### DATA EXTRACT

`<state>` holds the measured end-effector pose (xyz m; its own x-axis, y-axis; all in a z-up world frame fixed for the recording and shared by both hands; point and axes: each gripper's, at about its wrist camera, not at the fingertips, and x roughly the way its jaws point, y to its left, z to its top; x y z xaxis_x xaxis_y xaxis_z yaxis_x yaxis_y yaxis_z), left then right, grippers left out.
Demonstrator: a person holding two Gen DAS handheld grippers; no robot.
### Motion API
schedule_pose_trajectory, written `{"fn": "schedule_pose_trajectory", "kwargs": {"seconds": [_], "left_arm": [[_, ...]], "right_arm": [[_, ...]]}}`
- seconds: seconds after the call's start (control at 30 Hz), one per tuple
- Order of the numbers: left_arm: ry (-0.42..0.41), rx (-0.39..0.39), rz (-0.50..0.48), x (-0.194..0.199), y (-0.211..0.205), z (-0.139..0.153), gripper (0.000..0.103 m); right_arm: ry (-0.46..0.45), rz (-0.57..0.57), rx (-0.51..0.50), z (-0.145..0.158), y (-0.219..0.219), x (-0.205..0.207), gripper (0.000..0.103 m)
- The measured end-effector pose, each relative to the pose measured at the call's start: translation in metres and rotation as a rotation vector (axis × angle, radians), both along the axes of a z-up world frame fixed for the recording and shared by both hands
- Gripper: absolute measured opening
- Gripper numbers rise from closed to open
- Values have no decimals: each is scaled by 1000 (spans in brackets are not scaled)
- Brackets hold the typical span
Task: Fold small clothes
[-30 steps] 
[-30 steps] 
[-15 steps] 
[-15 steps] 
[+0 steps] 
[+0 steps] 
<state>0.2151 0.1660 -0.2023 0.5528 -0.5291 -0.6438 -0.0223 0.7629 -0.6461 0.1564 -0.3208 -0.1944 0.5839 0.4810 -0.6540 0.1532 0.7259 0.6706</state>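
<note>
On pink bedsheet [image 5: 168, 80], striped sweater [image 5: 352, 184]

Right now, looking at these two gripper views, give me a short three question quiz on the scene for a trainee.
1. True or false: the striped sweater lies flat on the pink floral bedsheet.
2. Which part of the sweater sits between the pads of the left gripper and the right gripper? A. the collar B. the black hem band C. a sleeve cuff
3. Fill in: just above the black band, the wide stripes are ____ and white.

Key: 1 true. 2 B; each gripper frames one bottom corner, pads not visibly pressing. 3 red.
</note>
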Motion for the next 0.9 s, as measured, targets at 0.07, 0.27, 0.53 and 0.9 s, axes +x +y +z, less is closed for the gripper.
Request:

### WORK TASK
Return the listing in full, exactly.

### COMPLETED EXERCISE
`<state>` holds the measured end-effector pose (xyz m; its own x-axis, y-axis; all in a z-up world frame fixed for the recording and shared by both hands; point and axes: each gripper's, at about its wrist camera, not at the fingertips, and x roughly the way its jaws point, y to its left, z to its top; x y z xaxis_x xaxis_y xaxis_z yaxis_x yaxis_y yaxis_z), left then right, grippers left out.
Demonstrator: a person holding two Gen DAS handheld grippers; no robot.
### Motion API
schedule_pose_trajectory, written `{"fn": "schedule_pose_trajectory", "kwargs": {"seconds": [_], "left_arm": [[_, ...]], "right_arm": [[_, ...]]}}`
- seconds: seconds after the call's start (control at 30 Hz), one per tuple
- Order of the numbers: left_arm: ry (-0.42..0.41), rx (-0.39..0.39), rz (-0.50..0.48), x (-0.194..0.199), y (-0.211..0.205), z (-0.139..0.153), gripper (0.000..0.103 m); right_arm: ry (-0.46..0.45), rz (-0.57..0.57), rx (-0.51..0.50), z (-0.145..0.158), y (-0.219..0.219), x (-0.205..0.207), gripper (0.000..0.103 m)
- The measured end-effector pose, each relative to the pose measured at the call's start: translation in metres and rotation as a rotation vector (axis × angle, radians), both along the axes of a z-up world frame fixed for the recording and shared by both hands
- Gripper: absolute measured opening
- Gripper numbers rise from closed to open
- Values have no decimals: each is scaled by 1000 (spans in brackets are not scaled)
- Brackets hold the typical span
Task: Fold small clothes
[-30 steps] 
[-30 steps] 
[-15 steps] 
[-15 steps] 
[+0 steps] 
[+0 steps] 
<state>0.2151 0.1660 -0.2023 0.5528 -0.5291 -0.6438 -0.0223 0.7629 -0.6461 0.1564 -0.3208 -0.1944 0.5839 0.4810 -0.6540 0.1532 0.7259 0.6706</state>
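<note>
On pink bedsheet [image 5: 168, 80], striped sweater [image 5: 352, 184]

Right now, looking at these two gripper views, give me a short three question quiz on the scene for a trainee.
1. True or false: the striped sweater lies flat on the pink floral bedsheet.
2. Which part of the sweater sits between the pads of the left gripper and the right gripper? A. the collar B. the black hem band C. a sleeve cuff
3. Fill in: just above the black band, the wide stripes are ____ and white.

Key: 1 true. 2 B; each gripper frames one bottom corner, pads not visibly pressing. 3 red.
</note>
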Motion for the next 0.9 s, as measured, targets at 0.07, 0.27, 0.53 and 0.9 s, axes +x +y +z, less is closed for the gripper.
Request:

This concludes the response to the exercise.